GET IT? LIKE THE WHISPERERS? BECAUSE THEY WEAR MASKS, TOO?
Anyway. They approach an old school where they spy one of Tara’s kids and chase him into the building. But UH-OH! It was a trap, and they are confronted by all of the children who are armed and waiting for them. Daryl is shot in the shoulder with an arrow and Michonne is knocked unconscious.
When Michonne and Daryl regain consciousness, they have been bound and gagged and tied to an overhead pipe, and that bitch Tara is watching them from a corner. At one point, Tara encourages one of the smaller children, Linus, to “be strong.” And by “be strong” she means “brand them with a giant X on their lower backs.” Tara explains that only the strong survive and that she’s taught her children to be capable of anything. THOSE BUTCHERING DIAGRAMS SHOULD HAVE BEEN THE FIRST CLUE.
At some point, Tara and the children leave Daryl and Michonne alone — which is always a huge mistake — and they are able to free themselves. They split up to look for Little Judith and the other Alexandrian kids, and in the hallway, Michonne, armed only with a pipe encounters Tara and some of the kids who confront her with her own katana. She demands they give Little Judith back, but Tara’s like, “Nah, she’s better off with me,” just as Little Judith and the other children run out of the building behind Tara. Tara then tells Linus that he knows what’s next, and he recites: “Marked our kill, kill our mark,” as Tara takes her leave.

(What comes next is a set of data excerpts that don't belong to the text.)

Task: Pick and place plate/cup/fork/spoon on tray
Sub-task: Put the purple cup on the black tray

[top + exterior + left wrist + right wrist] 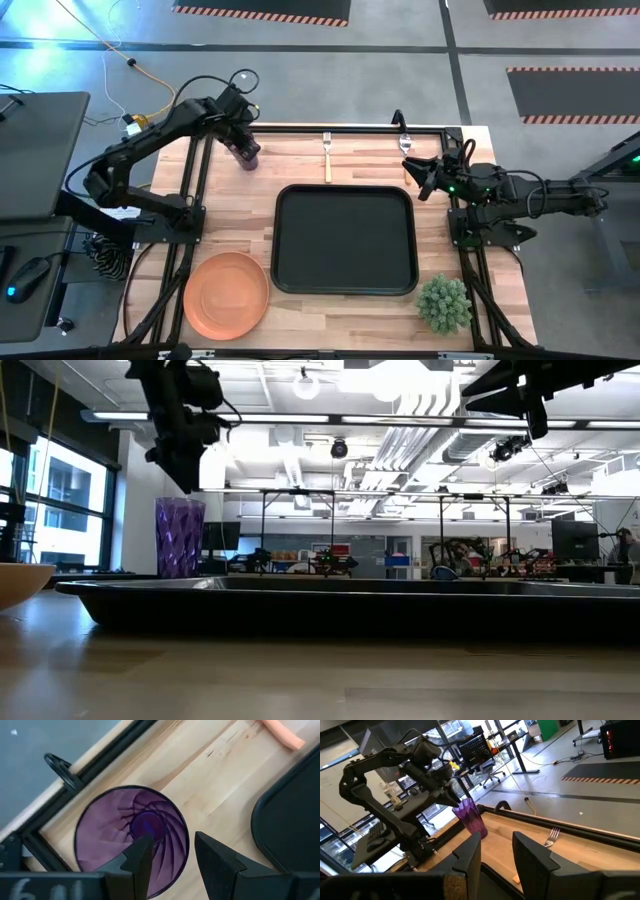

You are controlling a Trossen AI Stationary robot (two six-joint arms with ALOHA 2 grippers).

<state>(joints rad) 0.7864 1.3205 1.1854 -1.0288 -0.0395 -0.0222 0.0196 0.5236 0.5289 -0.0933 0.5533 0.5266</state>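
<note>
The purple cup (247,153) stands upright on the table at the far left; it also shows in the low view (179,538). My left gripper (172,842) is open just above the cup (131,840), one finger over its inside and one outside its rim, touching nothing. The fork (326,155) and the spoon (405,148) lie on the table beyond the black tray (345,240). The orange plate (227,292) lies near the front left. My right gripper (422,180) is open and empty, held above the table near the spoon.
A small green plant (444,303) stands at the front right, beside the tray. Black frame rails (200,180) run along the table's left, far and right sides. The fork's orange handle (282,734) lies between the cup and the tray's far edge.
</note>
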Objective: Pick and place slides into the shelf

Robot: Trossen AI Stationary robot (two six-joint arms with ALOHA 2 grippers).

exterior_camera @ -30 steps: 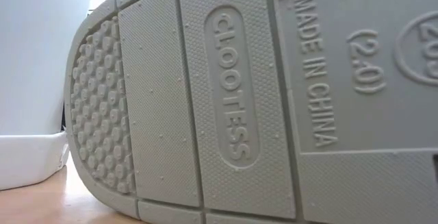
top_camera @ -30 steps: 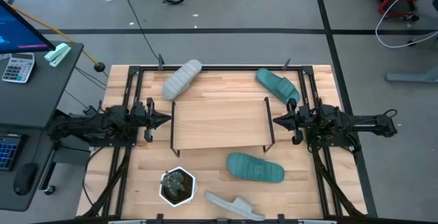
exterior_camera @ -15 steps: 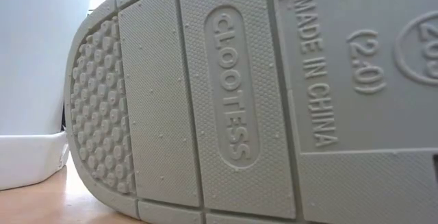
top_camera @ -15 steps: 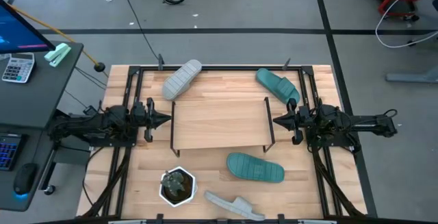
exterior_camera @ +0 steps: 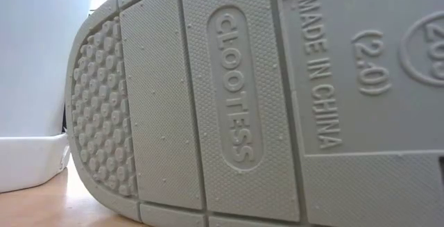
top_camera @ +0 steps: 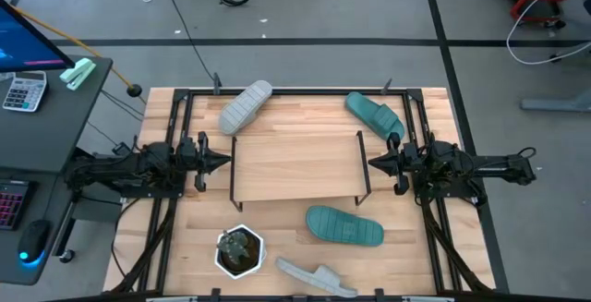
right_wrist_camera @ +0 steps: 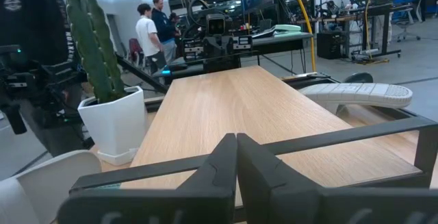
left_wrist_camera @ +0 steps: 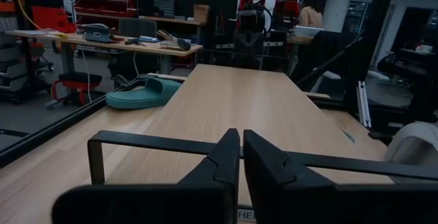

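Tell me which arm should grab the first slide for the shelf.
Probably the right: its hand sits closest to the teal slide at the far corner. The left hand waits beside the shelf, nearer the grey slide.

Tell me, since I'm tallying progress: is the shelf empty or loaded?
Empty. In the high view the shelf board is bare wood, and all four slides lie on the table around it; both wrist views show the same bare board.

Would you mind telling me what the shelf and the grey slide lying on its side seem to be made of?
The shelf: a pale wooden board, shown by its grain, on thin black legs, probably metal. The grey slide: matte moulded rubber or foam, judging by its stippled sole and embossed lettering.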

Which, OK, but why not just kill them outright instead of binding them and gagging them and branding them? It just seems like a lot of trouble to go through when you could just kill them and be done with it.
Anyway, the dumb teenager who has Michonne’s katana doesn’t know how to use it, obviously, and drops it after Michonne shoves her. When Michonne bends down to get it, Linus slashes her belly, and now Michonne is REALLY PISSED.
The kids run away, and Michonne chases after them, only to be attacked by Tara with a 2×4. As the children run into a nearby trailer, Michonne manages to get the jump on Tara and stab her to death as the older children watch in horror.
Michonne assures the older kids that they can come back to Alexandria with them and live there which is when the oldest boy orders the younger children to kill Michonne’s kids.
Michonne has no choice but to kill him, and then all the other children, one by one, as they ignore her when she begs them to stop and continue to threaten her and prevent her from getting to Little Judith and Jesus Christ, if you thought “Look at the flowers” was bad …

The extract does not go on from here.